▶ PROMPT: Only an exact copy of the listing below will do.

▶ GIVEN DATA:
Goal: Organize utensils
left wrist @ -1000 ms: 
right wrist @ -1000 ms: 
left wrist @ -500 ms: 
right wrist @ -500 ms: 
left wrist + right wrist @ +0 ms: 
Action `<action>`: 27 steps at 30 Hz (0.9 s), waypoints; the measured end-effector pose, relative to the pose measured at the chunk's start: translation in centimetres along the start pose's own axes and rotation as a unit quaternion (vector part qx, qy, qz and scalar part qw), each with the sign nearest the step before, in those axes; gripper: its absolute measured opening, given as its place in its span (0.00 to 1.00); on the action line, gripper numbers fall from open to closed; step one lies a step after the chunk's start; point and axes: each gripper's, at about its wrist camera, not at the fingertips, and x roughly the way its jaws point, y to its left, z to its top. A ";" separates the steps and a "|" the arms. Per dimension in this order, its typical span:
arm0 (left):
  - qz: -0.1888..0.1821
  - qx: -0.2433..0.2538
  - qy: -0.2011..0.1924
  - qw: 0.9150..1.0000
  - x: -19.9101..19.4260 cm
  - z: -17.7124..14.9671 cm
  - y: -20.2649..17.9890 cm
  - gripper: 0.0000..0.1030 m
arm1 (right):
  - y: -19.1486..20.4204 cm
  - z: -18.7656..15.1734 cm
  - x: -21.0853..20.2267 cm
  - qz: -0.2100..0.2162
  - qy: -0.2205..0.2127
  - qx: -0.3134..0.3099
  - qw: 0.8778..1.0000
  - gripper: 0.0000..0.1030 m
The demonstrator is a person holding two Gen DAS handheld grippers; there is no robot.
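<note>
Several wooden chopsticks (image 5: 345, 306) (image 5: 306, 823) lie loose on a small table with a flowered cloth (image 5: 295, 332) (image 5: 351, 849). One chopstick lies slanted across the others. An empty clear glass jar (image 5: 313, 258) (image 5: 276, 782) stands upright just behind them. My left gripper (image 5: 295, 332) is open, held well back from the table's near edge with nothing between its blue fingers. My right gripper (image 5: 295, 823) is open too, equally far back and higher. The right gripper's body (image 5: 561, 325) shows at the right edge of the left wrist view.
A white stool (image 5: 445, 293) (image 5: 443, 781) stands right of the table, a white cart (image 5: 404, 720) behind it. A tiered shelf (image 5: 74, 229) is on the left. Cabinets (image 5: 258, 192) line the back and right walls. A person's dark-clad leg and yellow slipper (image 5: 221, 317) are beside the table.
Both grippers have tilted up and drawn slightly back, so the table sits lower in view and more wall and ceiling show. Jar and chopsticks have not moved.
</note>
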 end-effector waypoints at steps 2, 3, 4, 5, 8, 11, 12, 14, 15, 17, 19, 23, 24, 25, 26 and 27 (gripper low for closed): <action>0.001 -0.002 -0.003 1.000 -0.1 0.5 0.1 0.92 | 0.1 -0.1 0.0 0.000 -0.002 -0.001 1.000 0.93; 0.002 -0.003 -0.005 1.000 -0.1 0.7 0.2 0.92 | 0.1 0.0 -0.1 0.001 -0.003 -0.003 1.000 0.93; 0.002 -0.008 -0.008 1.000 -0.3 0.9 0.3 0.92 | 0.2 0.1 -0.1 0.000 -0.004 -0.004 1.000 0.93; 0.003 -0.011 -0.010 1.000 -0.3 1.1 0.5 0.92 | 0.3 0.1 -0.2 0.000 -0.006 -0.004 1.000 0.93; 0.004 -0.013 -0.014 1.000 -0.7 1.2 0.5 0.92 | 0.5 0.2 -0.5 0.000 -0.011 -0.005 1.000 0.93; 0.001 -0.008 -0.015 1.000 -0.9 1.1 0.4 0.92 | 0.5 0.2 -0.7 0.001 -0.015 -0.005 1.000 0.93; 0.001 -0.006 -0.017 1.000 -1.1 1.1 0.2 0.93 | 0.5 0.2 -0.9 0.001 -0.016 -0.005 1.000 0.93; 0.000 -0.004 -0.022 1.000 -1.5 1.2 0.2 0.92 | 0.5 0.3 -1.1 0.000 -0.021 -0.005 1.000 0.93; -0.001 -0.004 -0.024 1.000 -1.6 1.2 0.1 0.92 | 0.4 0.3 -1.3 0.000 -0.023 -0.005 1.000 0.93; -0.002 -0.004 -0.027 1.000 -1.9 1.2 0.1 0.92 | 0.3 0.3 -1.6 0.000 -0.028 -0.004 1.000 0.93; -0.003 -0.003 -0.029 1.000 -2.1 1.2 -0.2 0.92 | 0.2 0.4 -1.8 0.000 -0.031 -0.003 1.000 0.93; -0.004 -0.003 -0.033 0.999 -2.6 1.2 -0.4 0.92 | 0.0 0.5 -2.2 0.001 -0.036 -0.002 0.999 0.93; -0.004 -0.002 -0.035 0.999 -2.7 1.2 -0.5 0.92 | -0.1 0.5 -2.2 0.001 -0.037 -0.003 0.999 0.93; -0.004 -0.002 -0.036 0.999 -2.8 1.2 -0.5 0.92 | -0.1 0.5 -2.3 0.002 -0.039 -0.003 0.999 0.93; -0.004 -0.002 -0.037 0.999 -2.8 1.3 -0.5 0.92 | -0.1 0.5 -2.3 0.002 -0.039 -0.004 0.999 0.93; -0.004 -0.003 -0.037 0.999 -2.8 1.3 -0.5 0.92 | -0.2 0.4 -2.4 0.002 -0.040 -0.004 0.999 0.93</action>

▶ FINISHED EXERCISE:
Goal: Organize utensils
left wrist @ -1000 ms: 
right wrist @ -1000 ms: 
left wrist @ -500 ms: 
right wrist @ -500 ms: 
left wrist + right wrist @ +0 ms: 
Action `<action>`: 27 steps at 30 Hz (0.9 s), waypoints; the measured end-effector pose, relative to the pose measured at the chunk's start: translation in centimetres along the start pose's own axes and rotation as a unit quaternion (vector part qx, qy, qz and scalar part qw), each with the sign nearest the step before, in those axes; gripper: its absolute measured opening, given as its place in its span (0.00 to 1.00); on the action line, gripper numbers fall from open to closed; step one lies a step after the chunk's start; point and axes: each gripper's, at about its wrist camera, not at the fingertips, and x roughly the way its jaws point, y to its left, z to its top. A ";" separates the steps and a "|" the arms. Per dimension in this order, its typical span:
arm0 (left):
  - qz: -0.1888..0.1821
  - qx: -0.2433..0.2538
  - qy: -0.2011..0.1924
  - qw: 0.9150..1.0000
  - x: -19.9101..19.4260 cm
  - z: -17.7124..14.9671 cm
  - y: -20.2649..17.9890 cm
  - gripper: 0.0000..0.1030 m
arm1 (right):
  - y: -19.1486..20.4204 cm
  - z: -18.7656..15.1734 cm
  - x: -21.0853..20.2267 cm
  - qz: -0.2100..0.2162
  - qy: -0.2205..0.2127
  - qx: -0.3134..0.3099
  - qw: 0.8778..1.0000
  - gripper: 0.0000..0.1030 m
The demonstrator is a person holding two Gen DAS handheld grippers; there is no robot.
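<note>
Several wooden chopsticks (image 5: 345, 306) (image 5: 306, 823) lie loose on a small table with a flowered cloth (image 5: 295, 332) (image 5: 351, 849). One chopstick lies slanted across the others. An empty clear glass jar (image 5: 313, 258) (image 5: 276, 782) stands upright just behind them. My left gripper (image 5: 295, 332) is open, held well back from the table's near edge with nothing between its blue fingers. My right gripper (image 5: 295, 823) is open too, equally far back and higher. The right gripper's body (image 5: 561, 325) shows at the right edge of the left wrist view.
A white stool (image 5: 445, 293) (image 5: 443, 781) stands right of the table, a white cart (image 5: 404, 720) behind it. A tiered shelf (image 5: 74, 229) is on the left. Cabinets (image 5: 258, 192) line the back and right walls. A person's dark-clad leg and yellow slipper (image 5: 221, 317) are beside the table.
Both grippers have tilted up and drawn slightly back, so the table sits lower in view and more wall and ceiling show. Jar and chopsticks have not moved.
</note>
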 end-effector waypoints at steps 2, 3, 4, 5, 8, 11, 12, 14, 15, 17, 19, 23, 24, 25, 26 and 27 (gripper low for closed): <action>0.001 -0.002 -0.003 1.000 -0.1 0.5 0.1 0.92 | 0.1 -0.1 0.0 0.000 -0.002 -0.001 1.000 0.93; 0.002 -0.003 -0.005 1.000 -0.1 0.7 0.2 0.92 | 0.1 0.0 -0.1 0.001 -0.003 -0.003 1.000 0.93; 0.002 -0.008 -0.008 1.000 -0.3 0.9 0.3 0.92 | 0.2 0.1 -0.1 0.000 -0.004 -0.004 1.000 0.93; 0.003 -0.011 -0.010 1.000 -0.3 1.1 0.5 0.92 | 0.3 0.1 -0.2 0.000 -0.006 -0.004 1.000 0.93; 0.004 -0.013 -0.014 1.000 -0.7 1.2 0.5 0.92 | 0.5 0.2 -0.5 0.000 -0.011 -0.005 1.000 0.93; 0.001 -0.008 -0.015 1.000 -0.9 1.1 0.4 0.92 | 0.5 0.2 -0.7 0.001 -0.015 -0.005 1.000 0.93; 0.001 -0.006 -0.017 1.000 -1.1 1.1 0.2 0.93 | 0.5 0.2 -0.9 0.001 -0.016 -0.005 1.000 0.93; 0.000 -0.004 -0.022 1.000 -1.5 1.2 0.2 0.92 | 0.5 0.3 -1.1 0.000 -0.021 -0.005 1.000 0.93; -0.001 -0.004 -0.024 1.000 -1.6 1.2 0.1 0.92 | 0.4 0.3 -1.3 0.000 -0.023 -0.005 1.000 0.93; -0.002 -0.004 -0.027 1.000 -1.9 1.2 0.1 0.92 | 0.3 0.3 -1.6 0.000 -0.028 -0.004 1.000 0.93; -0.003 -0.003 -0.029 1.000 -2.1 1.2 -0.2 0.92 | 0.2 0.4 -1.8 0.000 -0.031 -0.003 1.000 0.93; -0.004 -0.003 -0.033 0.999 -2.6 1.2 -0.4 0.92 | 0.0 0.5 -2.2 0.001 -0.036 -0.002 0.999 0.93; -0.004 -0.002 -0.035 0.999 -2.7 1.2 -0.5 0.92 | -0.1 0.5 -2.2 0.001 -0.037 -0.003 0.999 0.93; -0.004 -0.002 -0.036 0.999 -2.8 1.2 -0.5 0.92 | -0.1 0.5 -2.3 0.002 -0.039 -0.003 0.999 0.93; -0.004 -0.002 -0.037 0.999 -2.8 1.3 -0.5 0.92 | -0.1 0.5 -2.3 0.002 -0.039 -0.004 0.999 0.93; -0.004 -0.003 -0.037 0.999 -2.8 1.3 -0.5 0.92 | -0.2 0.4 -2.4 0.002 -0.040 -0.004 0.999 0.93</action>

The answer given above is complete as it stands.